_WHAT YOU ARE ASKED TO DO_
Only the lines below, from the one with "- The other" through the one with "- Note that", are to be written out, exactly.

_PROVIDED MATERIAL_
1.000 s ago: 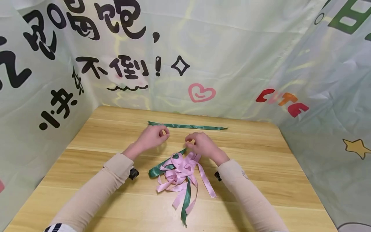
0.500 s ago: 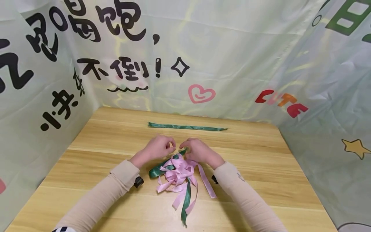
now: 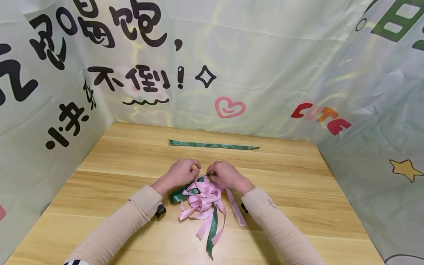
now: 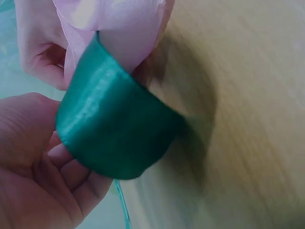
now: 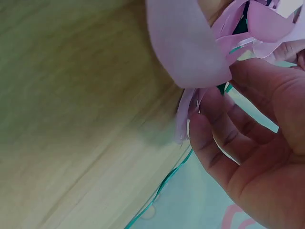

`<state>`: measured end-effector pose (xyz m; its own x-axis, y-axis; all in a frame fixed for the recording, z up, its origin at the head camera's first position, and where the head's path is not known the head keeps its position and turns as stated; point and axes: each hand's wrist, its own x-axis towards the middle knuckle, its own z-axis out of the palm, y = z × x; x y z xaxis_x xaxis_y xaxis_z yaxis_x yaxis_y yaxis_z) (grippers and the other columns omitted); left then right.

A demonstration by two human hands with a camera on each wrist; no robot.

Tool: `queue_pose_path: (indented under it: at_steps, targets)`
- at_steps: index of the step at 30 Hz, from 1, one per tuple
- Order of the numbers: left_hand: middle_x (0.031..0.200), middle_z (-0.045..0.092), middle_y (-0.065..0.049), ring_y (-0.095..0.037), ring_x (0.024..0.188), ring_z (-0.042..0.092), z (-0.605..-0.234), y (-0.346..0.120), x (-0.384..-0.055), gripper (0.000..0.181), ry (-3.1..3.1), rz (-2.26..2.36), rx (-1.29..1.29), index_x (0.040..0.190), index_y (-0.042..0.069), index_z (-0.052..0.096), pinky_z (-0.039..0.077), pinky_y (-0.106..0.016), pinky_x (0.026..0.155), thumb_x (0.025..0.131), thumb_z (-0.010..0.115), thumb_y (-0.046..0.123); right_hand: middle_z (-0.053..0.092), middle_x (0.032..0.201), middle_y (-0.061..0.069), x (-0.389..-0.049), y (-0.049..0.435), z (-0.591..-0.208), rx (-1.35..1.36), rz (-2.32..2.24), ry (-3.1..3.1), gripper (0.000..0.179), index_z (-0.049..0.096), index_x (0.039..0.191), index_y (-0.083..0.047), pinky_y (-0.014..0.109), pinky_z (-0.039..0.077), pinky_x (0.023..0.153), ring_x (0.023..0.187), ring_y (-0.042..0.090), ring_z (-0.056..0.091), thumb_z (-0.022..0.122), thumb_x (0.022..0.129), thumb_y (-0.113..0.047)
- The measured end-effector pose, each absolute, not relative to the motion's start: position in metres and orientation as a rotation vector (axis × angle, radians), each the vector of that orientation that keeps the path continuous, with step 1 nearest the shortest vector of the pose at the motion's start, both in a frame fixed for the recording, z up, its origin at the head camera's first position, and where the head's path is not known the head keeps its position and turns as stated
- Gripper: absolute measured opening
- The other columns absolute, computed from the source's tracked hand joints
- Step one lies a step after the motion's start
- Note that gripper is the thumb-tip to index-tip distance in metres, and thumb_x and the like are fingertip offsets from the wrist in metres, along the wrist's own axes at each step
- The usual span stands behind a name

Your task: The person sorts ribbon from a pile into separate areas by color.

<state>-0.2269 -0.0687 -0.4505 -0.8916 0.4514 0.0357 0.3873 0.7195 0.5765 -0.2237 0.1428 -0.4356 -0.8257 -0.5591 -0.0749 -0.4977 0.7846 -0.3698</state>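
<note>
Left hand: fingers bent; I cannot tell whether they grasp anything.
Right hand: pinching the far end of the green ribbon.
Green ribbon: tangled in the pink ribbon, loop to the left, tail toward the near side.
Pink ribbon: heaped loosely on the bench, just nearer than the hands.
Green strip: lying crosswise beyond the hands.
Backdrop: pale, printed.

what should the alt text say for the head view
A person's right grip touches green ribbon tangled with pink ribbon on a wooden table, left grip close by. A separate green strip lies beyond them, before a printed cloth.
</note>
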Motion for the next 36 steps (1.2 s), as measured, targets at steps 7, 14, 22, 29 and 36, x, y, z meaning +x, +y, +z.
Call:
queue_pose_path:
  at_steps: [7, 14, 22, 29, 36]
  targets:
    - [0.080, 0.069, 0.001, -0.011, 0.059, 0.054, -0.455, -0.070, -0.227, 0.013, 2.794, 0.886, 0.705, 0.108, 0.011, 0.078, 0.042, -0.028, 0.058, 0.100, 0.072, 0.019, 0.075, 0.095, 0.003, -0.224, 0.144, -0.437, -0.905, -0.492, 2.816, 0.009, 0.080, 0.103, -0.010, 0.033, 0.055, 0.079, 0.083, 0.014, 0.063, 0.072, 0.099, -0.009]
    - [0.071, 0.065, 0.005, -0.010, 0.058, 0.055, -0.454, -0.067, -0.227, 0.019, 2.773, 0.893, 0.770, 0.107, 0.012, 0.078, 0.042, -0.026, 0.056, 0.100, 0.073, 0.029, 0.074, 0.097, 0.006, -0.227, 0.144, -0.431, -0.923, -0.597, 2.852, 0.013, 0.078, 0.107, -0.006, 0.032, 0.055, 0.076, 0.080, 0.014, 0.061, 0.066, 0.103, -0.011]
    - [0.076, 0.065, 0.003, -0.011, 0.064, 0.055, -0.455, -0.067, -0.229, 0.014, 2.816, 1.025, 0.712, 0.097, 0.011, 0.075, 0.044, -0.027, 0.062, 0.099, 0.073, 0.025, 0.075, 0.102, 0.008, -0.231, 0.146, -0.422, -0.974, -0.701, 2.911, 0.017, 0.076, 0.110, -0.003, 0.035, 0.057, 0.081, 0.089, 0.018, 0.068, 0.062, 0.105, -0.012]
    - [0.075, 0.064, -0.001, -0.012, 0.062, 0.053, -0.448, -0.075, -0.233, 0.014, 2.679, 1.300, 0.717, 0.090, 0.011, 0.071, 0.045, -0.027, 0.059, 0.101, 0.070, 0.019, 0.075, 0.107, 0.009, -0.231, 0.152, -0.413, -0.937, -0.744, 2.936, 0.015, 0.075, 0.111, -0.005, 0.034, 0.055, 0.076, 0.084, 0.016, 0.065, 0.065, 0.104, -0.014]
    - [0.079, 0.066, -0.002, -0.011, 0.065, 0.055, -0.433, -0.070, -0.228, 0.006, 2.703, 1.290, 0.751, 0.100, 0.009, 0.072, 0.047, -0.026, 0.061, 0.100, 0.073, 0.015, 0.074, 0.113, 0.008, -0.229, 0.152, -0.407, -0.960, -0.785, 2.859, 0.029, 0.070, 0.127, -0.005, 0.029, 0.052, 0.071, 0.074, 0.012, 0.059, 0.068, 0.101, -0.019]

_EXPECTED OUTPUT_
- The other columns absolute, computed from the source's tracked hand joints
- Step one lies a step after the motion's start
- Note that gripper is the thumb-tip to index-tip distance in metres, and thumb_x and the like are fingertip offsets from the wrist in metres, along the wrist's own axes at each step

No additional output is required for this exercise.